ACTIVITY: Go through the data below. Pull out every line that has the word "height".

SUPPLIED MATERIAL:
************

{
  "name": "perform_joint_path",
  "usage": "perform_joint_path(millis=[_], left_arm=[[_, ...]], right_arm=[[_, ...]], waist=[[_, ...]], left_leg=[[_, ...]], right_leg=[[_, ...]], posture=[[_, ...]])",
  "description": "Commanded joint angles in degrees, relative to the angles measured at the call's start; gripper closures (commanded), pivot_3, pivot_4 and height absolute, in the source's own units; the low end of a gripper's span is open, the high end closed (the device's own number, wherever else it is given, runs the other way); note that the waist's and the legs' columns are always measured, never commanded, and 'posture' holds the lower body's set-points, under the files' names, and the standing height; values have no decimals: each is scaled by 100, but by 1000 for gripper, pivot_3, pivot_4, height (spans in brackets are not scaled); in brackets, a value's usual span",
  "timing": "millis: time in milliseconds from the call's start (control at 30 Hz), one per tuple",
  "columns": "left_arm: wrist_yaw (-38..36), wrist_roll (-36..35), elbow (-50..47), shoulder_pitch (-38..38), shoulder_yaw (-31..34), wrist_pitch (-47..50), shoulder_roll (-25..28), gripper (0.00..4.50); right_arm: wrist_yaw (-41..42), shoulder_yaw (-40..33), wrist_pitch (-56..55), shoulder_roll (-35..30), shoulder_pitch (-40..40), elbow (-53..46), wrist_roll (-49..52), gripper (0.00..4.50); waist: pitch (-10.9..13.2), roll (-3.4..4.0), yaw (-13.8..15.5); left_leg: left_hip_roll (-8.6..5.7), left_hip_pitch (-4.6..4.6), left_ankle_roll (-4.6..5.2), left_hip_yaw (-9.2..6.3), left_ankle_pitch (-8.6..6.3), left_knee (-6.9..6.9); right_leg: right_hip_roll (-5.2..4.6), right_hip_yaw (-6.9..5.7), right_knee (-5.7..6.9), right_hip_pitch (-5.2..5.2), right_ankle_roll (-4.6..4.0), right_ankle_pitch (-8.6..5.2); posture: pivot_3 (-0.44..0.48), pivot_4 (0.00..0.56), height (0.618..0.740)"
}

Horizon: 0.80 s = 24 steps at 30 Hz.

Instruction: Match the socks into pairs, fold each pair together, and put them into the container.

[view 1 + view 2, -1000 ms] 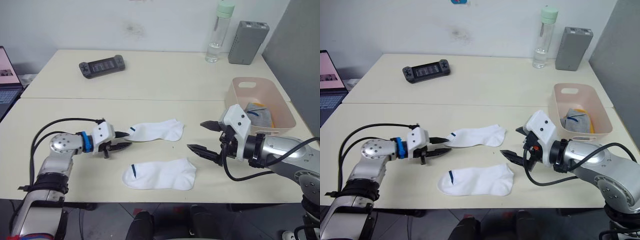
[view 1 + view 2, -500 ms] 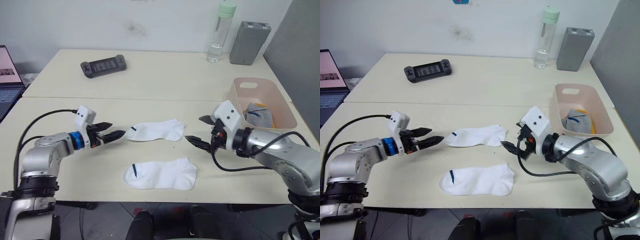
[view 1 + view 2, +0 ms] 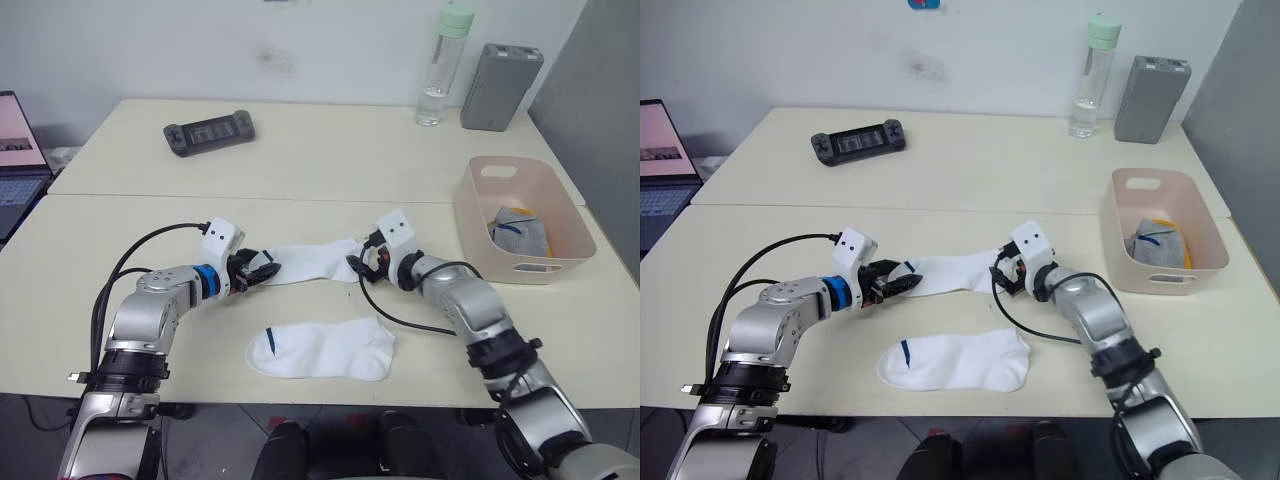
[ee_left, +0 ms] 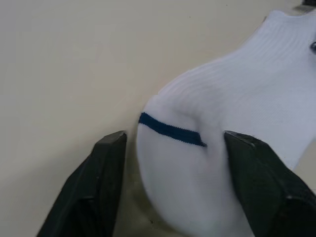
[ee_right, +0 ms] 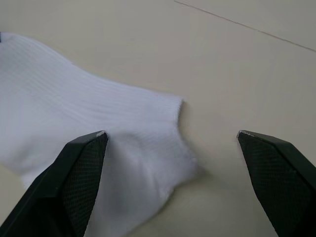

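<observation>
Both hands at opposite ends of the upper white sock (image 3: 310,261), frame centre.
Sock's long axis runs left-right: left hand (image 3: 262,272) open astride cuff end, right hand (image 3: 356,264) open astride toe end, neither gripping; second white sock (image 3: 322,349) lies just below on bench (image 3: 330,150).

Silver-grey jointed arms are seen, looped with black cables; a blue ring is worn behind the white-housed left pincer (image 3: 262,271).
</observation>
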Motion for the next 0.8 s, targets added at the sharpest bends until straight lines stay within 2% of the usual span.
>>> perform_joint_path(millis=[33,133,267,333,400,600,800], left_arm=[[-11,12,-87,104,-60,79,-48,2306],[-20,3,-157,142,-33,75,-30,3185],[-84,-109,-306,177,57,12,-51,4363],[-134,-169,-377,165,69,57,-58,4500],[-213,-263,-499,141,73,134,-71,4500],[-254,-531,-1109,171,-31,681,-154,4500],[-207,-472,-929,66,-138,663,-234,4500]], right_arm=[[117,-126,-261,25,-35,253,-209,578],[281,-99,-244,32,38,170,-299,1599],[498,-19,85,18,425,-726,-248,3048],[532,-23,240,8,555,-1061,-249,3872],[555,-56,469,-35,705,-1510,-204,4442],[732,-530,1400,-501,1184,-2930,113,4442],[812,-985,2238,-799,1280,-3408,541,4442]], waist=[[-1,0,2],[-2,1,-12],[-2,2,-12],[-2,2,-16],[-2,2,-15],[-2,2,-7],[-2,2,-43]], left_leg=[[-3,0,0,1,0,0],[-5,2,0,5,0,0],[1,4,0,-2,0,-3],[0,5,0,1,0,-2],[0,5,0,1,0,-2],[-2,-6,0,-7,0,-1],[1,0,0,-6,0,-2]], right_leg=[[-3,0,0,0,0,0],[-7,4,-2,1,0,0],[-3,-3,1,2,0,0],[-2,0,1,2,0,0],[-2,0,1,2,0,0],[-3,-4,-3,0,1,-1],[2,-3,-2,0,1,-1]], posture=[[0,150,740],[0,150,740],[0,150,740],[0,150,740],[0,150,740],[0,150,740],[0,150,740]])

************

ANSWER BOX:
  "description": "Commanded joint angles in degrees, relative to the angles measured at the call's start; gripper closures (commanded), pivot_3, pivot_4 and height absolute, in the source's own units; the low end of a gripper's span is open, the high end closed (the device's own number, wherever else it is given, runs the other way); note that the waist's and the legs' columns are always measured, never commanded, and 'posture' holds the lower body's set-points, under the files' names, and the standing height; values have no decimals: each is scaled by 100, but by 1000 for gripper, pivot_3, pivot_4, height (spans in brackets are not scaled); in brackets, a value's usual span",
  "columns": "left_arm: wrist_yaw (-38..36), wrist_roll (-36..35), elbow (-50..47), shoulder_pitch (-38..38), shoulder_yaw (-31..34), wrist_pitch (-47..50), shoulder_roll (-25..28), gripper (0.00..4.50); right_arm: wrist_yaw (-41..42), shoulder_yaw (-40..33), wrist_pitch (-56..55), shoulder_roll (-35..30), shoulder_pitch (-40..40), elbow (-53..46), wrist_roll (-49..52), gripper (0.00..4.50); waist: pitch (-10.9..13.2), roll (-3.4..4.0), yaw (-13.8..15.5); left_leg: left_hip_roll (-8.6..5.7), left_hip_pitch (-4.6..4.6), left_ankle_roll (-4.6..5.2), left_hip_yaw (-9.2..6.3), left_ankle_pitch (-8.6..6.3), left_knee (-6.9..6.9); right_leg: right_hip_roll (-5.2..4.6), right_hip_yaw (-6.9..5.7), right_knee (-5.7..6.9), right_hip_pitch (-5.2..5.2), right_ankle_roll (-4.6..4.0), right_ankle_pitch (-8.6..5.2); posture: pivot_3 (-0.44..0.48), pivot_4 (0.00..0.56), height (0.618..0.740)"

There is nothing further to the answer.